→ **INSTRUCTIONS FOR THE TASK**
Repeat exactly the line that contains "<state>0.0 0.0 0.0" and every line below it to the end of the material, omitting all others.

→ **RECORDED DATA**
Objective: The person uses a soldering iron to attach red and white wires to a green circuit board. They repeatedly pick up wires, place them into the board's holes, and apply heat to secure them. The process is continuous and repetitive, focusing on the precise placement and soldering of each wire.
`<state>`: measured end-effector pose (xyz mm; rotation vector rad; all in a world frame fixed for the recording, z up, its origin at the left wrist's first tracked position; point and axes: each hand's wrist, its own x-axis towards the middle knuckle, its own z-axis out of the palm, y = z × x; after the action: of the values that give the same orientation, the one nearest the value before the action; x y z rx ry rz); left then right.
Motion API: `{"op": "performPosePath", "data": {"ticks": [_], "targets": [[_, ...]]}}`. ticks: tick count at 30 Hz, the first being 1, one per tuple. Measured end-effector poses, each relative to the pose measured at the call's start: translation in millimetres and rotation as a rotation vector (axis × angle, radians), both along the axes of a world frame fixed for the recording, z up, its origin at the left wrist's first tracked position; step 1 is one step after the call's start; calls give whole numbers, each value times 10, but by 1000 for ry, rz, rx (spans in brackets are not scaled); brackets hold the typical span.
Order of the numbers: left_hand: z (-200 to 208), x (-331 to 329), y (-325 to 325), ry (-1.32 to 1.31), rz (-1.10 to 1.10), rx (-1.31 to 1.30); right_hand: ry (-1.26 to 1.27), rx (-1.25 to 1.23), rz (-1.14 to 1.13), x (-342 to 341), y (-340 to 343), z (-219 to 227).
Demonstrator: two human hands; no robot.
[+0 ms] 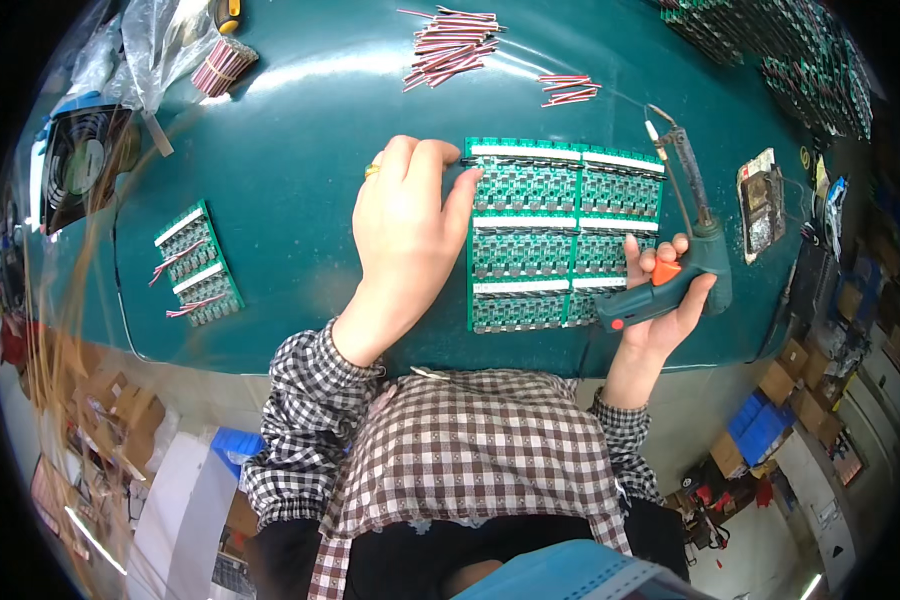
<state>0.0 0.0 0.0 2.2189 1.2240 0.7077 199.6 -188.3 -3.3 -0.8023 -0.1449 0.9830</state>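
Note:
A panel of green circuit boards (523,225) with white strips lies on the table before me. My left hand (405,215) is at its upper left corner, the fingers curled and the thumb and forefinger closed on the edge there. Black wires run along the panel's top row, close to those fingertips. In my right hand (670,290) is a green soldering gun (708,262) with an orange trigger, held over the lower right of the panel. Its metal tip points up and away, beyond the panel's right edge. The gun and hand hide the panel's lower right corner.
Bundled red, white and black wires (452,48) lie at the far side, with a smaller pile (569,89) nearby. A small board piece (198,264) with wires sits left, near a black fan (85,165). Right stands a worn solder tray (762,207); stacked boards (815,80) fill the far right.

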Motion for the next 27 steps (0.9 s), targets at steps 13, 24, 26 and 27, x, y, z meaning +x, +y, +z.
{"op": "performPosePath", "data": {"ticks": [13,24,26,27], "targets": [[-27,91,-43,-131,124,-220,89,10,161,-401,607,-39],[-122,160,-118,-314,113,-183,51,-19,145,-407,605,-61],[-139,168,-128,-317,88,-146,47,-18,148,-402,597,-66],[-137,176,-139,-290,81,-127,46,-18,152,-401,594,-67]]}}
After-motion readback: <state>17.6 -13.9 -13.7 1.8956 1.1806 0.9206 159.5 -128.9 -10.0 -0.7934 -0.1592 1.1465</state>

→ **EXERCISE OUTPUT**
<state>0.0 0.0 0.0 2.2189 1.2240 0.7077 199.6 -188.3 -3.3 -0.8023 -0.1449 0.9830</state>
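Note:
A panel of green circuit boards (523,225) with white strips lies on the table before me. My left hand (405,215) is at its upper left corner, the fingers curled and the thumb and forefinger closed on the edge there. Black wires run along the panel's top row, close to those fingertips. In my right hand (670,290) is a green soldering gun (708,262) with an orange trigger, held over the lower right of the panel. Its metal tip points up and away, beyond the panel's right edge. The gun and hand hide the panel's lower right corner.
Bundled red, white and black wires (452,48) lie at the far side, with a smaller pile (569,89) nearby. A small board piece (198,264) with wires sits left, near a black fan (85,165). Right stands a worn solder tray (762,207); stacked boards (815,80) fill the far right.
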
Motion for the next 27 steps (0.9 s), targets at steps 13, 24, 26 and 27, x, y, z meaning +x, +y, +z.
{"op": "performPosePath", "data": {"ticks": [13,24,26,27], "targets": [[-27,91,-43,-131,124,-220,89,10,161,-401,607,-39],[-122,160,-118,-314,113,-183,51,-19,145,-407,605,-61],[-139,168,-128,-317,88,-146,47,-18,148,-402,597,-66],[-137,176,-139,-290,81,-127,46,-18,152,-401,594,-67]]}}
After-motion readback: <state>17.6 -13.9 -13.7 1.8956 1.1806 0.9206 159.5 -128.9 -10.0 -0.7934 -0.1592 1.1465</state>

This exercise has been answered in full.